Denial in Myanmar over the plight of the Rohingya; India's open prisons; ancient rock art in Somaliland; a Jamaican village founded by escaped slaves and (nearly) free of crime

There's international outrage over the plight of the Rohingya - but at home in Myanmar there's almost no sympathy.

Pascale Harter presents this and other correspondents' stories from around the world.

Nick Beake has been based in Myanmar for some months now - and finds that there's one topic which can almost always bring a friendly conversation to a screeching halt: the Rohingya. Within Myanmar, this ethnic minority is widely despised - and in Yangon there's little concern among the public about the stories of the armed forces committing rape, arson and murder of Rohingya people in Rakhine state. There are now nearly three-quarters of a million Rohingya living just over the border in Bangladesh, after fleeing the military offensive; yet as Nick hears, for the Burmese man in the street, reports of all this are "fake news" about atrocities which "just never happened."

Masuma Ahuja gets a look at life not behind bars, but beyond bars - at an open prison in Jaipur, Rajasthan. While the Indian criminal justice system moves slowly, and there are many people held in jail for years before trial, the prison network works hard to rehabilitate inmates (even convicted murderers) and allows them a surprising amount of freedom to work, marry and leave the grounds ... as long as they're back in for roll call every evening.
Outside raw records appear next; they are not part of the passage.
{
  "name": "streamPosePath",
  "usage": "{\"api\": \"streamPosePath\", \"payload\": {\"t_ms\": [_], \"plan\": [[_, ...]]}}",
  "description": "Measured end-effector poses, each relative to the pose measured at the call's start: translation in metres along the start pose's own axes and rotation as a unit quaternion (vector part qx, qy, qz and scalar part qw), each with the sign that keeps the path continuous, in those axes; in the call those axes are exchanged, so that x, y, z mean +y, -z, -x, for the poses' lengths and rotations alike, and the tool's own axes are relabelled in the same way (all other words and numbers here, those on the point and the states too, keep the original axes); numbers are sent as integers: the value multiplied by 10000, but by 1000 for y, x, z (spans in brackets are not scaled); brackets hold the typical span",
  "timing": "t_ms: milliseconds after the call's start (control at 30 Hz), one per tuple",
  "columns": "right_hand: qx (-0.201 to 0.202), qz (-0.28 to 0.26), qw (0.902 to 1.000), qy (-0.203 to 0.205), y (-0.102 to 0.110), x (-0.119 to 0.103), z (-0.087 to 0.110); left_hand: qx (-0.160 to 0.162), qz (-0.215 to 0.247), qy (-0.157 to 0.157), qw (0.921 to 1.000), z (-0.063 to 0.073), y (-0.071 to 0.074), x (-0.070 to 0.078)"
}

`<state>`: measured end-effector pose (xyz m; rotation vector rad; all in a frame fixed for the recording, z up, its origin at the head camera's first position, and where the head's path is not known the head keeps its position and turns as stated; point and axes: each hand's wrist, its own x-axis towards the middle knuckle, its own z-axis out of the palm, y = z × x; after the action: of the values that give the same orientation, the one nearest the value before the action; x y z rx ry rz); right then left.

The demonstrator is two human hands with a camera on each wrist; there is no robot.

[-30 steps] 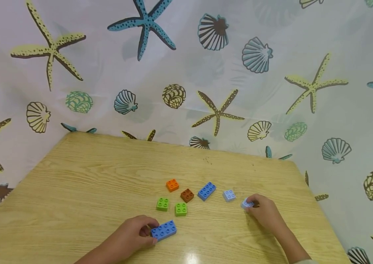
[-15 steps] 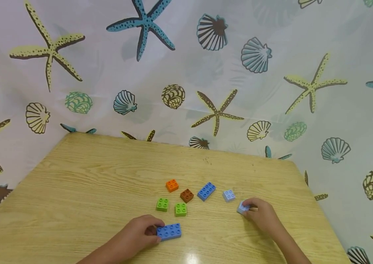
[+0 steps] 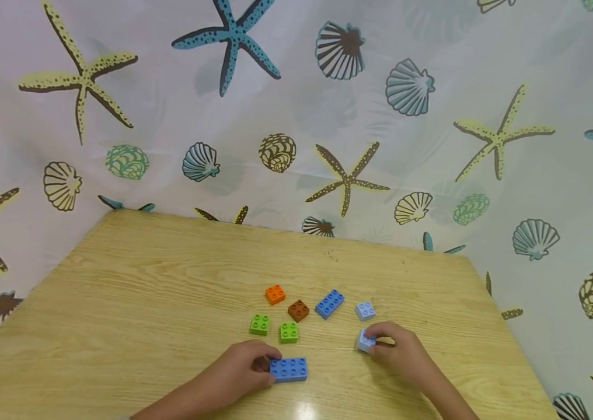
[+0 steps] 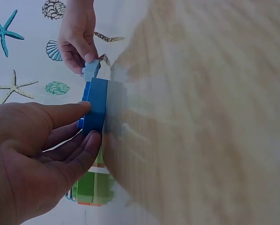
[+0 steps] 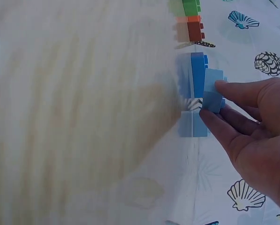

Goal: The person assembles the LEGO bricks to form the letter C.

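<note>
My left hand [image 3: 246,370] pinches the left end of a long blue Duplo brick [image 3: 291,369], which lies with its studs up near the front of the table. In the left wrist view the thumb and fingers hold that blue brick [image 4: 95,105] by its sides. My right hand [image 3: 398,350] pinches a small light blue Duplo brick [image 3: 364,341] between thumb and fingertips, to the right of the long one. The right wrist view shows this light blue brick [image 5: 213,91] slightly off the tabletop. A gap separates the two held bricks in the head view.
Beyond the hands lie two lime green bricks [image 3: 288,333], a brown brick [image 3: 299,310], an orange brick [image 3: 275,294], another long blue brick [image 3: 330,304] and a second light blue brick [image 3: 365,310]. A curtain [image 3: 275,105] with shells and starfish hangs behind the wooden table [image 3: 170,262].
The left hand has slid the long blue brick right and turned it nearly square to the table's front. The right hand has brought the light blue brick left and nearer. Other bricks stay put.
</note>
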<state>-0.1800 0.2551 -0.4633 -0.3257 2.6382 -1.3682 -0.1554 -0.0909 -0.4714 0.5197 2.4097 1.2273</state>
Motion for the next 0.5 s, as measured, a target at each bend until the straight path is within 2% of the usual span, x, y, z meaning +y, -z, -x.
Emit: {"api": "streamPosePath", "payload": {"t_ms": [267, 500], "plan": [[-451, -421, 9973, 387, -14, -7, 5, -3, -21, -220, 9998, -10, -9, 6], [-700, -440, 9951, 536, -24, -17, 11, -39, -50, -447, 9990, -18, -14, 9]]}}
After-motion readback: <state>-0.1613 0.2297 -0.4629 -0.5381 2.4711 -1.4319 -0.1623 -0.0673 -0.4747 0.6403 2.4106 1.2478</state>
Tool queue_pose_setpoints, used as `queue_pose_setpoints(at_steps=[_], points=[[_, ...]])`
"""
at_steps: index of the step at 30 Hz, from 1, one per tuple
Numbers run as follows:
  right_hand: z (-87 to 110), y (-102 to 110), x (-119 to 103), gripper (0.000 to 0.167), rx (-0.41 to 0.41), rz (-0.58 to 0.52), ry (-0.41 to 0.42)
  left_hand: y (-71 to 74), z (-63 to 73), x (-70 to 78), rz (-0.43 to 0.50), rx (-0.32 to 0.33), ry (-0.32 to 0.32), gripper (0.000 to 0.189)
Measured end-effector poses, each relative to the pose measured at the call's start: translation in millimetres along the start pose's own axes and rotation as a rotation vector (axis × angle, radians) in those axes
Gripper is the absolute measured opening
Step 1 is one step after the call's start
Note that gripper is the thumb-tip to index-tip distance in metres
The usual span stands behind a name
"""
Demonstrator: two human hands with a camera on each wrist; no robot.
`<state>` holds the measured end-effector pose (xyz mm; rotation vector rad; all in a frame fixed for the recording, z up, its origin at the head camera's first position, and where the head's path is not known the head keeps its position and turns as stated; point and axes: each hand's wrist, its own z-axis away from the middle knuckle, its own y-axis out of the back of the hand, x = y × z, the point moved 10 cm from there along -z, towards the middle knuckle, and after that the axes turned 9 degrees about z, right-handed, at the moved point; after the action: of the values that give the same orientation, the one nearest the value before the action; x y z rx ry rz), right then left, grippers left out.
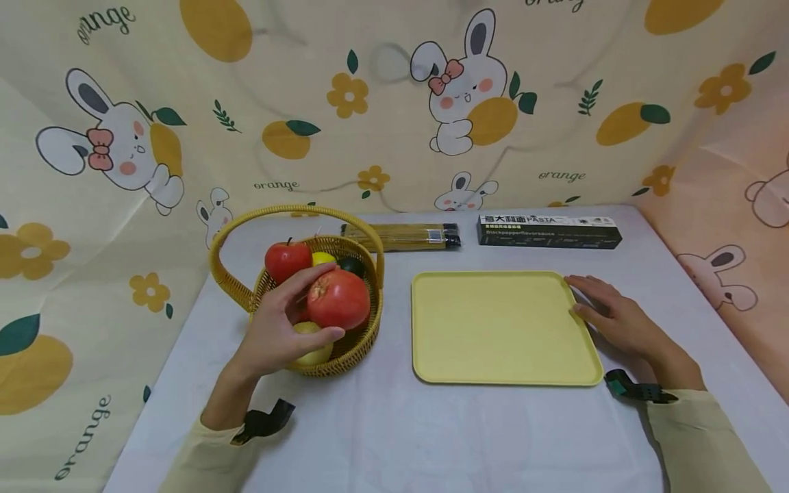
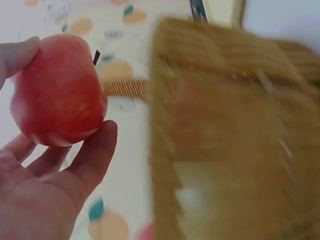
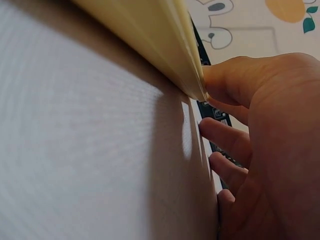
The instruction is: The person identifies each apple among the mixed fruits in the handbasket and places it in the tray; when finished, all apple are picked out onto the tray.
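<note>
My left hand (image 1: 280, 322) holds a large red apple (image 1: 339, 299) between thumb and fingers, over the wicker basket (image 1: 345, 359). In the left wrist view, the apple (image 2: 60, 92) shows a dark stem on its right side. Inside the basket are another red apple (image 1: 287, 260), a yellow fruit (image 1: 323, 258), a dark green one (image 1: 352, 266) and a pale yellow-green one (image 1: 314, 352). At the right, my right hand (image 1: 622, 329) touches the edge of a yellow tray (image 1: 505, 329) with thumb and forefinger; its other fingers lie loosely apart in the right wrist view.
Behind the basket lies a pack of spaghetti (image 1: 401, 237). A black and white pasta box (image 1: 548, 231) stands at the back right. The basket's tall handle (image 1: 296, 209) arches over its back side. A patterned cloth hangs behind the white table (image 1: 382, 438).
</note>
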<state>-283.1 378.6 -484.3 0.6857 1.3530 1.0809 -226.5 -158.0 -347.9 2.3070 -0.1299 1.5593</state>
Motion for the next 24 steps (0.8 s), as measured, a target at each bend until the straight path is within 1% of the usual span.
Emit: queue_pose_setpoints(at_steps=[3, 5, 7, 10, 14, 19, 24], points=[[-0.8, 0, 0, 0.072, -0.006, -0.010, -0.003, -23.4, -11.7, 13.7, -0.041, -0.067, -0.037, 0.087], [-1.2, 0, -1, 0.072, -0.006, -0.011, -0.001, -39.3, -20.3, 18.2, -0.059, -0.111, -0.054, 0.086], [-1.0, 0, 0, 0.072, -0.009, -0.009, -0.006, -55.7, -29.3, 20.2, -0.053, -0.151, -0.060, 0.086], [-0.2, 1, 1, 0.072, -0.006, -0.002, -0.006, -81.7, -43.1, 20.5, -0.020, -0.205, -0.071, 0.086], [0.4, 3, 1, 0.071, 0.004, 0.001, 0.006, -118.2, -61.3, 20.0, 0.009, -0.250, -0.074, 0.088], [3.1, 5, 1, 0.069, 0.028, 0.008, 0.033, -164.4, -84.0, 17.0, 0.024, -0.284, -0.048, 0.086], [1.8, 3, 1, 0.071, 0.014, 0.013, 0.014, -206.0, -105.5, 9.0, -0.006, -0.312, -0.012, 0.087]])
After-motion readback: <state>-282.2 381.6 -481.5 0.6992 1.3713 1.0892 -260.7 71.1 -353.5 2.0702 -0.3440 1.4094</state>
Neil Trevithick describes the view from a cave full of prehistoric rock art in Somaliland. Five thousand years of human migration and effort are recorded there - and today it's watched over by nomadic camel herders with mobile phones.

And Lois Pryce is in Accompong, Jamaica - a settlement founded by slaves who escaped from British plantations, then fought for and won their freedom. It's a small, tightly-knit community, proud of its roots, but still welcoming to strangers. And it's also managed to buck the prevailing high rates of crime and violence in much of the rest of the island.

Photo: : Rohingya ethnic minority people fleeing to a temporary makeshift camp, and trying to settle temporarily there, after crossing over from Myanmar into the Bangladesh side of the border, September 14, 2017. (Photo by Ahmed Salahuddin/NurPhoto via Getty Images)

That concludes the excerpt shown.